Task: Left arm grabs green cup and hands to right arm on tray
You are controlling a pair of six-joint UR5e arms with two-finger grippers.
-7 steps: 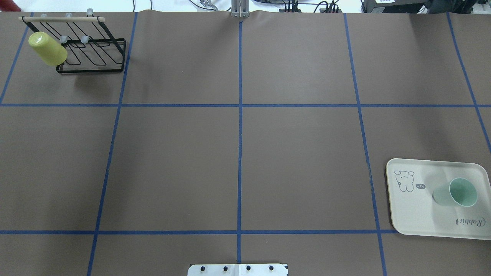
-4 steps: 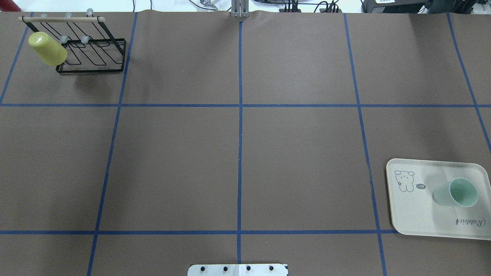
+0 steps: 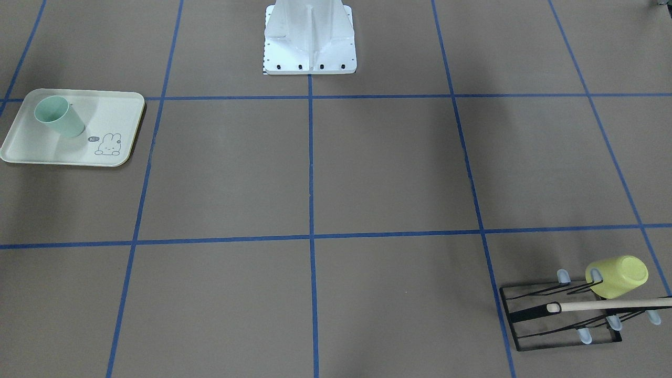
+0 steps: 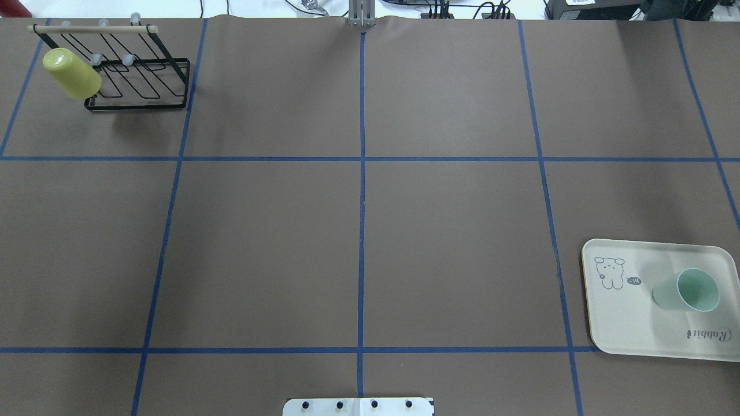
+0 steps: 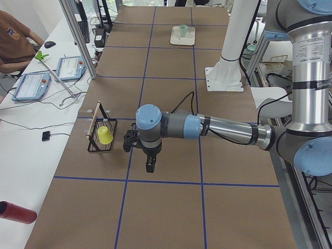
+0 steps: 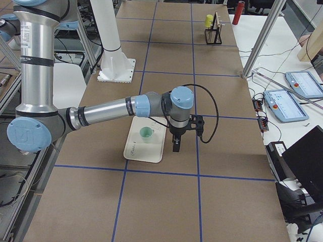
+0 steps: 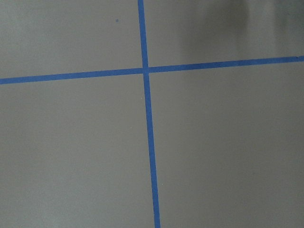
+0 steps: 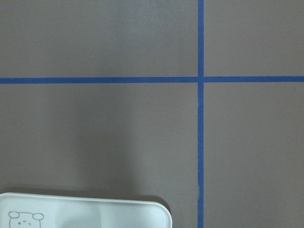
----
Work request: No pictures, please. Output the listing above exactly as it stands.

Solution to this task:
Task: Left arm grabs green cup and hands to right arm on tray
You are controlling a pair of six-joint UR5e arms with two-finger grippers.
-7 steps: 
-4 steps: 
+0 steps: 
+0 steps: 
+0 steps: 
+0 steps: 
+0 steps: 
+0 steps: 

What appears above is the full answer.